(Saved entries)
---
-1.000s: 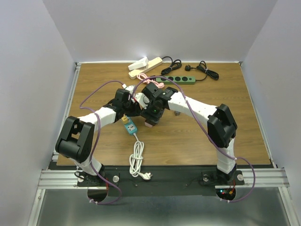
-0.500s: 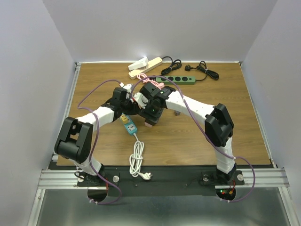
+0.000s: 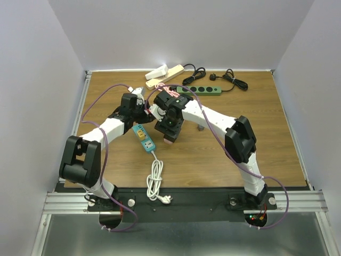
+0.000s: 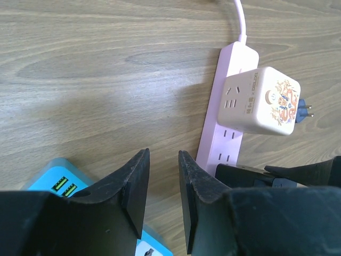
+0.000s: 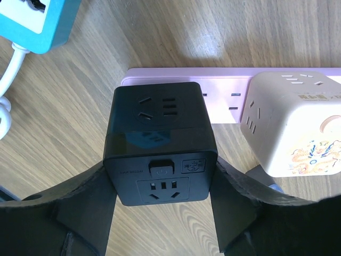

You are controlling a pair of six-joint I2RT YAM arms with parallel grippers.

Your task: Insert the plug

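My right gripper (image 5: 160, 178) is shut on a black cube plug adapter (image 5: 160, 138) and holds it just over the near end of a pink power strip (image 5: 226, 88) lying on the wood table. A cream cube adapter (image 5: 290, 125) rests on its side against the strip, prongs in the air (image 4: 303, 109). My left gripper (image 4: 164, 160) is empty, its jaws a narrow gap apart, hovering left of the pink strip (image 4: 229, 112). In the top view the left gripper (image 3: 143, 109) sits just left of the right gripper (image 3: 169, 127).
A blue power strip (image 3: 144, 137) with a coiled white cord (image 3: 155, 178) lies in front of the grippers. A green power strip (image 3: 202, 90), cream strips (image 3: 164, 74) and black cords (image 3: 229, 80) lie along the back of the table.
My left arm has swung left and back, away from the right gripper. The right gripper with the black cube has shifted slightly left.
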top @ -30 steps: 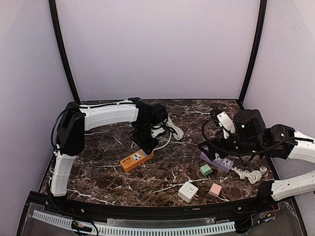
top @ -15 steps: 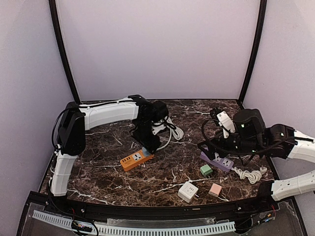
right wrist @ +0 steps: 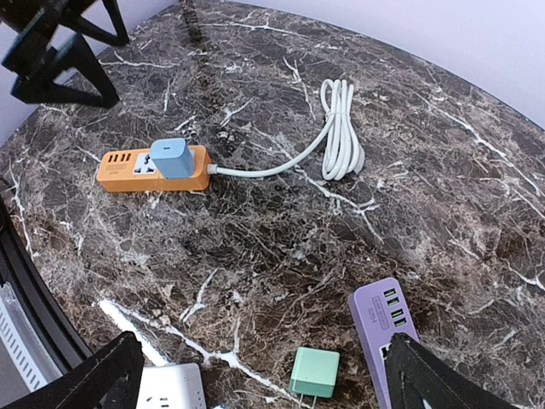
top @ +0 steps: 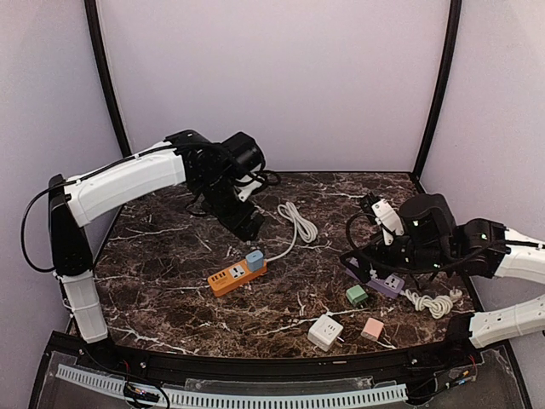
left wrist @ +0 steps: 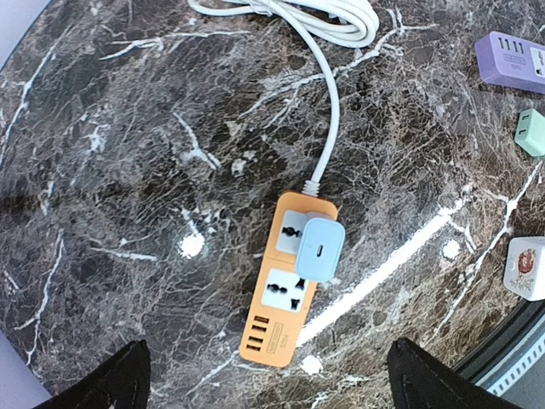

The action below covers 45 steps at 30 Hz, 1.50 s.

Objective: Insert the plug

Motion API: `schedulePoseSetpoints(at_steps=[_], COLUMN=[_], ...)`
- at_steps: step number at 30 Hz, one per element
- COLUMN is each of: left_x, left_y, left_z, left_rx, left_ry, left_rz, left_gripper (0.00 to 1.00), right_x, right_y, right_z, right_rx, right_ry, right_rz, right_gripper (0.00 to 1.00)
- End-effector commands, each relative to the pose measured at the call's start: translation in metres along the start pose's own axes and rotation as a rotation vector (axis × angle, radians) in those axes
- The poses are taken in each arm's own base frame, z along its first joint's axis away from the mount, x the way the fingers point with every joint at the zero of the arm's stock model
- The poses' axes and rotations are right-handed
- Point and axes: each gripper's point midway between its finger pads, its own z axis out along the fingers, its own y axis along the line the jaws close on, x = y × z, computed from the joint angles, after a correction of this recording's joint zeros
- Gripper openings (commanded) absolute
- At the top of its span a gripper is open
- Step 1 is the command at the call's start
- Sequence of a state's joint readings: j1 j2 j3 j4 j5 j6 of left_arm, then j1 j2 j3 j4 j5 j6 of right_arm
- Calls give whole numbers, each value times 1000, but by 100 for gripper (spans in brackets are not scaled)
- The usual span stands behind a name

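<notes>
A light blue plug (left wrist: 319, 249) sits in the socket of the orange power strip (left wrist: 274, 328) nearest the strip's cable. The strip (top: 232, 277) lies left of the table's middle with the plug (top: 254, 259) standing on its right end. My left gripper (left wrist: 268, 383) hangs open well above the strip, touching nothing; in the top view it (top: 241, 221) is up and behind the strip. My right gripper (right wrist: 260, 375) is open over the right side of the table, above a green adapter, holding nothing. The right wrist view also shows the plug (right wrist: 173, 158) on the strip (right wrist: 128, 170).
The strip's white cable (top: 298, 220) is coiled behind it. A purple power strip (top: 381, 283) lies under the right arm, with its white cord (top: 433, 302) bunched to the right. A green adapter (top: 356, 295), a white adapter (top: 324, 331) and a pink adapter (top: 372, 329) lie near the front edge.
My left gripper has opened and let go of the blue plug, then risen up and back. The plug stays in the orange strip. The right arm has hardly moved.
</notes>
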<state>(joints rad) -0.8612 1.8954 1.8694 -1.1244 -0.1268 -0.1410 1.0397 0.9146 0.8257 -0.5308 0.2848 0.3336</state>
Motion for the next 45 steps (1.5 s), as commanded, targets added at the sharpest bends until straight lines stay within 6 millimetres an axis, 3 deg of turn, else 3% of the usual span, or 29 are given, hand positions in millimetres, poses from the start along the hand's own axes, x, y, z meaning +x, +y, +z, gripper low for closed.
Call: schedulePoseSetpoints(at_steps=[1,6,10,13,14,22,33,45], left_x=[10,16,44,66,68,81,101,105], left_y=[28,63,104,119,119,105,52,33], left_z=[-34,-66,-68,-58,-63,-62,-46,-38], left_rx=[-107,-241,-315,-296,-274,-170,144,253], left_ry=[-68,-161,-116,-82,-106,-154,-151,-143], left_rz=[-72,-178,-383,-475,-478,-494,-543,-545], left_gripper=[99,99,99,99,99,99,97,93], right_x=[13,27,37,48,52,82,122,152], right_y=[5,13,20,28,30,54,79,90], right_z=[8,15,20,23,24,25,30,42], right_rx=[-32,-77,-118,-160,-171,-258,-241,-187], right_ry=[33,75,110,144,156,243,310,340], right_rz=[12,10,9,4,4,17,12,-72], right_gripper=[99,99,99,99,99,99,99,99])
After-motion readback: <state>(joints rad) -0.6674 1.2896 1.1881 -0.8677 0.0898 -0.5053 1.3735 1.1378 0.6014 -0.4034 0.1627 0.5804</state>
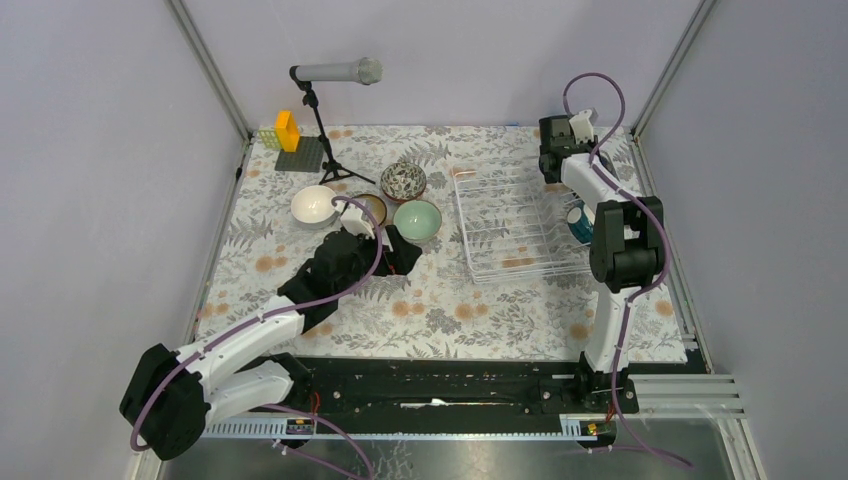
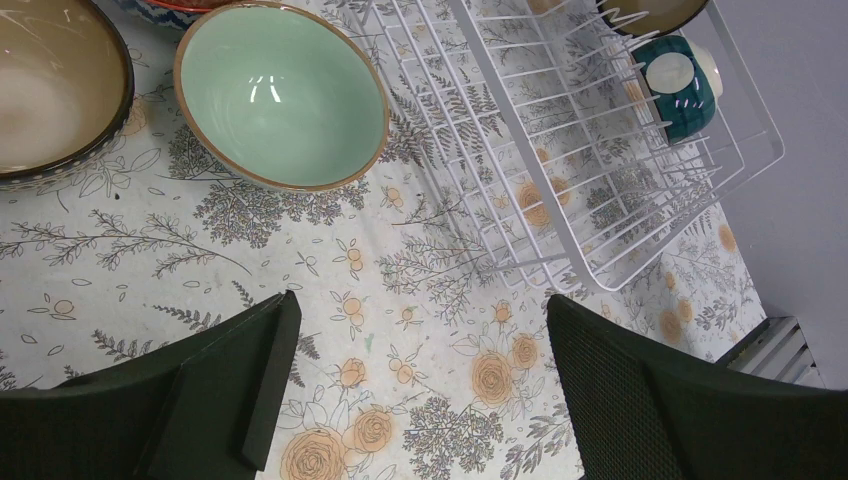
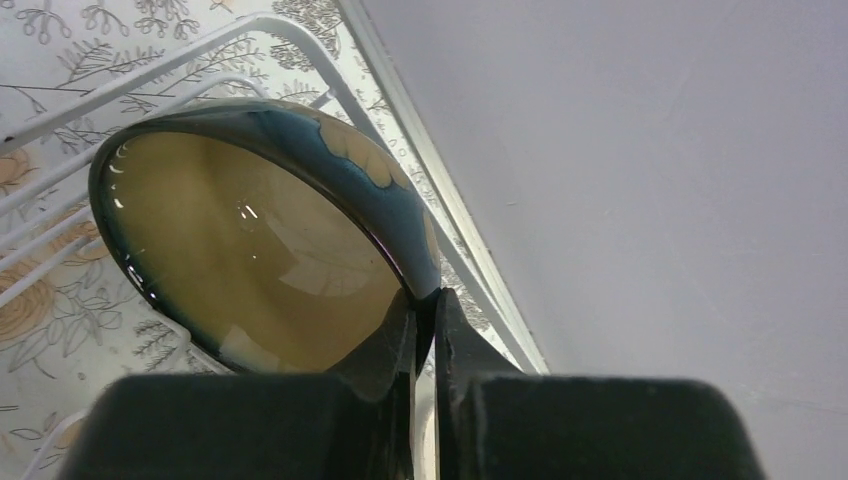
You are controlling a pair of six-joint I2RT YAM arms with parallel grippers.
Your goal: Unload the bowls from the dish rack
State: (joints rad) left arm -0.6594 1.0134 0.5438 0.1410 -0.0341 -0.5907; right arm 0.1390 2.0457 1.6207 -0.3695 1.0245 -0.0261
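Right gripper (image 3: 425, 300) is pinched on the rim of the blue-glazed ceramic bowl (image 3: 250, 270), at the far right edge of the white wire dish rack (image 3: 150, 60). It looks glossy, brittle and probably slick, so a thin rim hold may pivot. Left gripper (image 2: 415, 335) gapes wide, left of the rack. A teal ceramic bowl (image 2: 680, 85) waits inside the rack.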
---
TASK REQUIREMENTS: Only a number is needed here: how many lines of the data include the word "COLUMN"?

WRITTEN ANSWER: 2